■ **Data block**
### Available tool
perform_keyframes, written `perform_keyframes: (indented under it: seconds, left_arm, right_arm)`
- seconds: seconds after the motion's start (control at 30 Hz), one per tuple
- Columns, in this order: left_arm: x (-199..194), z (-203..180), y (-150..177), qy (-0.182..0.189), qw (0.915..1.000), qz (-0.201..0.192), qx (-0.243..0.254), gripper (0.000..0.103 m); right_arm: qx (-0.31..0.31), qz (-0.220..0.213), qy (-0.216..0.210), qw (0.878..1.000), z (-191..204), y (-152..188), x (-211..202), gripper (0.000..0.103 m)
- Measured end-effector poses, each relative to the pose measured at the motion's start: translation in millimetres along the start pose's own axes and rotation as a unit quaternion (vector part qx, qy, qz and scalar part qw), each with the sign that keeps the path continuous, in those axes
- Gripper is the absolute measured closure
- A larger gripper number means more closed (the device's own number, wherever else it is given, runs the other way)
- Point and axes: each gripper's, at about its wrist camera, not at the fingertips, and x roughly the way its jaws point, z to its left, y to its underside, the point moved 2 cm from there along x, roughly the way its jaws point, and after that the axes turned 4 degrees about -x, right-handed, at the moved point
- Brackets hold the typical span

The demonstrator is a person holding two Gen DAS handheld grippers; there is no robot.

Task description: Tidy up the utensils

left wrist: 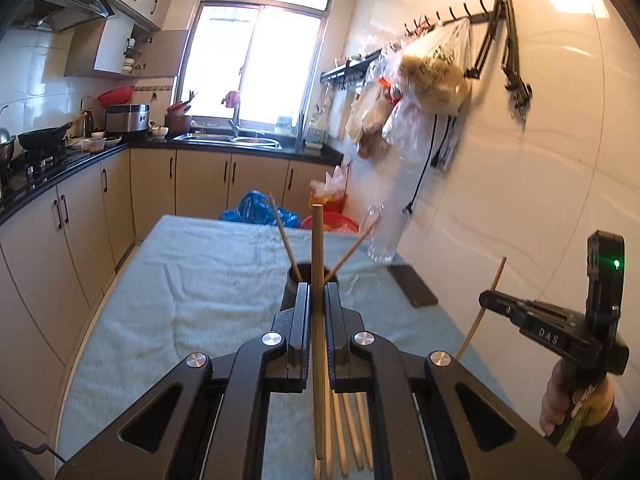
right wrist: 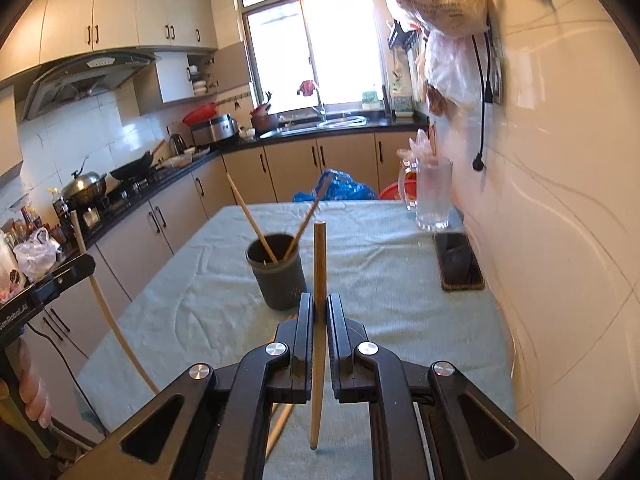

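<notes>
A dark cup (right wrist: 278,274) stands on the cloth-covered table (right wrist: 208,296) with two chopsticks (right wrist: 254,222) leaning in it; it shows behind my left fingers too (left wrist: 296,280). My left gripper (left wrist: 318,292) is shut on an upright wooden chopstick (left wrist: 318,264), just in front of the cup. Several loose chopsticks (left wrist: 352,432) lie on the cloth under it. My right gripper (right wrist: 319,304) is shut on another upright chopstick (right wrist: 319,264), to the right of the cup and near it. Each gripper shows in the other's view, the right one (left wrist: 486,298) and the left one (right wrist: 86,264), both holding a chopstick.
A glass pitcher (right wrist: 432,196) stands at the table's far right by the tiled wall. A dark phone (right wrist: 458,266) lies in front of it. Bags hang on the wall (left wrist: 432,76). Counters with a stove and pots (right wrist: 120,184) run along the left.
</notes>
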Motion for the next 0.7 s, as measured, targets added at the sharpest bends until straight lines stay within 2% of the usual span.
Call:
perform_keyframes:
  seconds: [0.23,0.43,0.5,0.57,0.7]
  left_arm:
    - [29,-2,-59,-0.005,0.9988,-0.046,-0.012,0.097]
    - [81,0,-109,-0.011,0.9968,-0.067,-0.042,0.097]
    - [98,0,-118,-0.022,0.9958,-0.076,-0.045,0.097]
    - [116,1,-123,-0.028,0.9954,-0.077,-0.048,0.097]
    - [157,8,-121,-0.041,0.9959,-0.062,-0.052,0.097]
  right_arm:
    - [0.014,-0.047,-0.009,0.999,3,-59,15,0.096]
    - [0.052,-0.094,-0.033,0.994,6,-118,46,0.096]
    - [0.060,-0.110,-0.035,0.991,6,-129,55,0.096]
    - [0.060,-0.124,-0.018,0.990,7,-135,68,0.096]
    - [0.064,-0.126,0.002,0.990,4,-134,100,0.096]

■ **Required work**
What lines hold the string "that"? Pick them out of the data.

■ **Answer area**
- Measured end-effector poses, each relative to the pose measured at the motion's start: translation in millimetres along the start pose's own axes and rotation as a unit quaternion (vector part qx, qy, qz and scalar part qw), each with the sign that keeps the path continuous, in those axes
- Point and axes: each gripper's, at about its wrist camera, not at the fingertips, and x roughly the way its jaws point, z to its left, y to its underside, the point moved 2 cm from there along x, roughly the way its jaws point, and after that the axes turned 4 degrees about -x, right-handed, at the moved point

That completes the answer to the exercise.